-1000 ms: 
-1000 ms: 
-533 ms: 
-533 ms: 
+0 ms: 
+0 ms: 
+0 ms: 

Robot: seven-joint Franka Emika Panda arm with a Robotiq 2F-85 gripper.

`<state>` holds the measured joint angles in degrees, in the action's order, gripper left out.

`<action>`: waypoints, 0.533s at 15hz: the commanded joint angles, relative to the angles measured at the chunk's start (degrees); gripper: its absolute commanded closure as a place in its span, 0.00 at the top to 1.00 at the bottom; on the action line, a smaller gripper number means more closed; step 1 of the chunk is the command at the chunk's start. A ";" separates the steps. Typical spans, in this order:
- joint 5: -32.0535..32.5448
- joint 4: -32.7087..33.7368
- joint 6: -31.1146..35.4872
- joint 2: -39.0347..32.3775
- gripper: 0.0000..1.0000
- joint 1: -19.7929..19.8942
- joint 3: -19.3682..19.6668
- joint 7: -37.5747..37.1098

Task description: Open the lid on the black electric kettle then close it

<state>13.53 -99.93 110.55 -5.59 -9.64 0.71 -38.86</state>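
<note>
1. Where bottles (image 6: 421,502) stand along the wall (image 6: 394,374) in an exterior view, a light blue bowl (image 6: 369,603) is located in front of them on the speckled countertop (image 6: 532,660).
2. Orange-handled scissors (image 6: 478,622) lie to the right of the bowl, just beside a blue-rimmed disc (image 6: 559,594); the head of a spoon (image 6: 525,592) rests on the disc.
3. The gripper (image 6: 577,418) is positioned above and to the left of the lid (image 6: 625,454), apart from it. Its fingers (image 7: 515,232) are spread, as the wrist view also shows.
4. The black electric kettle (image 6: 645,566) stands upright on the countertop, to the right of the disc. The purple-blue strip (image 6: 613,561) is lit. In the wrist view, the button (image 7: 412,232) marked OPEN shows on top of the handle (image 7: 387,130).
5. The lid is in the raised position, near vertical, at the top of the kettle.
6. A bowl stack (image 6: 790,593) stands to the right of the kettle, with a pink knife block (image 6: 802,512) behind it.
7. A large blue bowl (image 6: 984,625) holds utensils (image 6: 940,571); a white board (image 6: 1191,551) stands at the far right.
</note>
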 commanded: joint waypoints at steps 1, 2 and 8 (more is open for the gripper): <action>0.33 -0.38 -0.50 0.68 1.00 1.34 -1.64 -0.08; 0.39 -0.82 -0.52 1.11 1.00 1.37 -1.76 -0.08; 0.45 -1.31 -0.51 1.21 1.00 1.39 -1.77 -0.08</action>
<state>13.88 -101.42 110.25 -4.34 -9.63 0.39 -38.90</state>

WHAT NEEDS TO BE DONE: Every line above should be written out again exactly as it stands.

PROBLEM SOLUTION:
-1000 ms: 
-1000 ms: 
-533 ms: 
-533 ms: 
+0 ms: 
+0 ms: 
+0 ms: 

Robot: seven-joint Franka Emika Panda arm with a Robotiq 2F-85 gripper.

`<state>` holds the measured joint angles in degrees, in the action's order, gripper left out.

`<action>`: waypoints, 0.533s at 15hz: the commanded joint angles, relative to the angles measured at the chunk's start (degrees); gripper: its absolute commanded closure as a place in its span, 0.00 at the top to 1.00 at the bottom; on the action line, a smaller gripper number means more closed; step 1 of the chunk is the command at the chunk's start. A ";" separates the steps. Typical spans, in this order:
- joint 5: -32.0535..32.5448
- joint 4: -32.7087..33.7368
- joint 6: -31.1146..35.4872
- joint 2: -39.0347..32.3775
- gripper: 0.0000..1.0000
- joint 1: -19.7929..19.8942
- joint 3: -19.3682..19.6668
- joint 7: -37.5747..37.1098

Task description: Open the lid on the black electric kettle then close it

<state>13.53 -99.93 110.55 -5.59 -9.64 0.71 -38.86</state>
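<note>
1. Where bottles (image 6: 421,502) stand along the wall (image 6: 394,374) in an exterior view, a light blue bowl (image 6: 369,603) is located in front of them on the speckled countertop (image 6: 532,660).
2. Orange-handled scissors (image 6: 478,622) lie to the right of the bowl, just beside a blue-rimmed disc (image 6: 559,594); the head of a spoon (image 6: 525,592) rests on the disc.
3. The gripper (image 6: 577,418) is positioned above and to the left of the lid (image 6: 625,454), apart from it. Its fingers (image 7: 515,232) are spread, as the wrist view also shows.
4. The black electric kettle (image 6: 645,566) stands upright on the countertop, to the right of the disc. The purple-blue strip (image 6: 613,561) is lit. In the wrist view, the button (image 7: 412,232) marked OPEN shows on top of the handle (image 7: 387,130).
5. The lid is in the raised position, near vertical, at the top of the kettle.
6. A bowl stack (image 6: 790,593) stands to the right of the kettle, with a pink knife block (image 6: 802,512) behind it.
7. A large blue bowl (image 6: 984,625) holds utensils (image 6: 940,571); a white board (image 6: 1191,551) stands at the far right.
</note>
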 commanded: joint waypoints at steps 1, 2 and 8 (more is open for the gripper): <action>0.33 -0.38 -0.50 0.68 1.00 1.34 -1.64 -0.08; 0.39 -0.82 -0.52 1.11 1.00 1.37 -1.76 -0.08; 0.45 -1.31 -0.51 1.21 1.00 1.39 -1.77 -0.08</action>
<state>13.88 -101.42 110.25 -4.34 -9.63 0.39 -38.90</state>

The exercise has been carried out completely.